Required work
Return the entire listing exactly, leaving nothing out.

Provided material

╭──

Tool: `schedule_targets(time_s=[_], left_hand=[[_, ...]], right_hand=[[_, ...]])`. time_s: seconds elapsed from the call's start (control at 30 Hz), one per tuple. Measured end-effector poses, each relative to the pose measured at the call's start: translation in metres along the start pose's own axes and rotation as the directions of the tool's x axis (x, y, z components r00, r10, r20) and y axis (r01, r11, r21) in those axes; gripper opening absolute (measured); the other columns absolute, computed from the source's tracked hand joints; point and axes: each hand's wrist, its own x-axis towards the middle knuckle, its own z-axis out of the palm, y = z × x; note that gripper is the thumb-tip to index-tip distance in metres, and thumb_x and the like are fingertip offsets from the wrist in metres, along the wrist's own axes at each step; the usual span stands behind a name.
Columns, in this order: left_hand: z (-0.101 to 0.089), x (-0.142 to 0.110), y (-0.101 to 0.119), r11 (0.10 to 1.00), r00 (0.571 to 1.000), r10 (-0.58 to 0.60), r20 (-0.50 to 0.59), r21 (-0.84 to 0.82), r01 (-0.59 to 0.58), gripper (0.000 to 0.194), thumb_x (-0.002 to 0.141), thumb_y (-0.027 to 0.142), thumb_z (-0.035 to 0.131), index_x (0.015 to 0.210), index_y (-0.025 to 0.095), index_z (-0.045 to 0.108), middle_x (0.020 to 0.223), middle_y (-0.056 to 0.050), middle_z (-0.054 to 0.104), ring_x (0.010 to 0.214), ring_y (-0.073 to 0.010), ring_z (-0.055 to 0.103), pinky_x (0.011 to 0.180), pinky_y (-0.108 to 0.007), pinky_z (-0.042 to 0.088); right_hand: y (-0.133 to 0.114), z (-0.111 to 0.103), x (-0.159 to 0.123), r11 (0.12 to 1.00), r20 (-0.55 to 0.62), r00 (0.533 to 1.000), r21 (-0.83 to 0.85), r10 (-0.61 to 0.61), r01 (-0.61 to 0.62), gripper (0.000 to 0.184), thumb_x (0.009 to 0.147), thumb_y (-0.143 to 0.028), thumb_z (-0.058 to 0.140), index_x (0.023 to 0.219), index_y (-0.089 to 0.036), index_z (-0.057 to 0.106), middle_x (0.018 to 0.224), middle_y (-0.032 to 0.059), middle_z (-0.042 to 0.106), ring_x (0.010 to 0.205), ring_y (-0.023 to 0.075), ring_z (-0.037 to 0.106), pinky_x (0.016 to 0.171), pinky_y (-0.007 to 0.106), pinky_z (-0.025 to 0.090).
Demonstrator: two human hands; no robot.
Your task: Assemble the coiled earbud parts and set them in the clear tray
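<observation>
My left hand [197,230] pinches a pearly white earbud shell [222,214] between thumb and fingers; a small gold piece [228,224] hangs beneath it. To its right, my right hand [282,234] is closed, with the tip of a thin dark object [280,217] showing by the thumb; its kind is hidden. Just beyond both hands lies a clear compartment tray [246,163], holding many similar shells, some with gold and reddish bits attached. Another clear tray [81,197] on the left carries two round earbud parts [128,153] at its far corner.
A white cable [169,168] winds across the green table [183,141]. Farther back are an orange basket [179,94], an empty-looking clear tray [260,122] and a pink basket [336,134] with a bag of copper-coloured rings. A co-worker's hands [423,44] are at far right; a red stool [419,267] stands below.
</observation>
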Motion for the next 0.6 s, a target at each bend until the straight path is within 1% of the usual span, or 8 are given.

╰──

Output below
Tool: `schedule_targets(time_s=[_], left_hand=[[_, ...]], right_hand=[[_, ...]])`. time_s: seconds elapsed from the call's start (control at 30 Hz), one per tuple. Measured end-effector poses, each relative to the pose measured at the call's start: translation in metres along the start pose's own axes and rotation as the directions of the tool's x axis (x, y, z components r00, r10, r20) and y axis (r01, r11, r21) in those axes; gripper opening absolute (measured); the other columns absolute, computed from the source's tracked hand joints; point and axes: each hand's wrist, its own x-axis towards the middle knuckle, its own z-axis out of the palm, y = z × x; note that gripper is the thumb-tip to index-tip distance in metres, and thumb_x and the like are fingertip offsets from the wrist in metres, along the wrist's own axes at each step; the usual span stands behind a name.
Columns, in this order: left_hand: z (-0.101 to 0.089), x (-0.142 to 0.110), y (-0.101 to 0.119), r11 (0.10 to 1.00), r00 (0.571 to 1.000), r10 (-0.58 to 0.60), r20 (-0.50 to 0.59), r21 (-0.84 to 0.82), r01 (-0.59 to 0.58), gripper (0.000 to 0.194), thumb_x (-0.002 to 0.141), thumb_y (-0.027 to 0.142), thumb_z (-0.035 to 0.131), index_x (0.015 to 0.210), index_y (-0.025 to 0.095), index_z (-0.045 to 0.108), middle_x (0.020 to 0.223), middle_y (-0.056 to 0.050), middle_z (-0.054 to 0.104), ring_x (0.010 to 0.214), ring_y (-0.073 to 0.010), ring_z (-0.055 to 0.103), pinky_x (0.011 to 0.180), pinky_y (-0.108 to 0.007), pinky_z (-0.042 to 0.088); right_hand: y (-0.133 to 0.114), z (-0.111 to 0.103), x (-0.159 to 0.123), r11 (0.12 to 1.00), r20 (-0.55 to 0.62), r00 (0.533 to 1.000), r21 (-0.83 to 0.85), r10 (-0.61 to 0.61), r01 (-0.61 to 0.62), gripper (0.000 to 0.184), thumb_x (0.009 to 0.147), thumb_y (-0.143 to 0.028), thumb_z (-0.058 to 0.140), index_x (0.023 to 0.219), index_y (-0.089 to 0.036), index_z (-0.057 to 0.106), middle_x (0.018 to 0.224), middle_y (-0.032 to 0.059), middle_z (-0.042 to 0.106), ring_x (0.010 to 0.205), ring_y (-0.023 to 0.075), ring_z (-0.037 to 0.106), pinky_x (0.016 to 0.171), pinky_y (-0.007 to 0.106), pinky_z (-0.025 to 0.090).
Demonstrator: two human hands; no robot.
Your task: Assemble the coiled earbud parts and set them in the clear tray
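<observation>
My left hand [197,230] pinches a pearly white earbud shell [222,214] between thumb and fingers; a small gold piece [228,224] hangs beneath it. To its right, my right hand [282,234] is closed, with the tip of a thin dark object [280,217] showing by the thumb; its kind is hidden. Just beyond both hands lies a clear compartment tray [246,163], holding many similar shells, some with gold and reddish bits attached. Another clear tray [81,197] on the left carries two round earbud parts [128,153] at its far corner.
A white cable [169,168] winds across the green table [183,141]. Farther back are an orange basket [179,94], an empty-looking clear tray [260,122] and a pink basket [336,134] with a bag of copper-coloured rings. A co-worker's hands [423,44] are at far right; a red stool [419,267] stands below.
</observation>
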Motion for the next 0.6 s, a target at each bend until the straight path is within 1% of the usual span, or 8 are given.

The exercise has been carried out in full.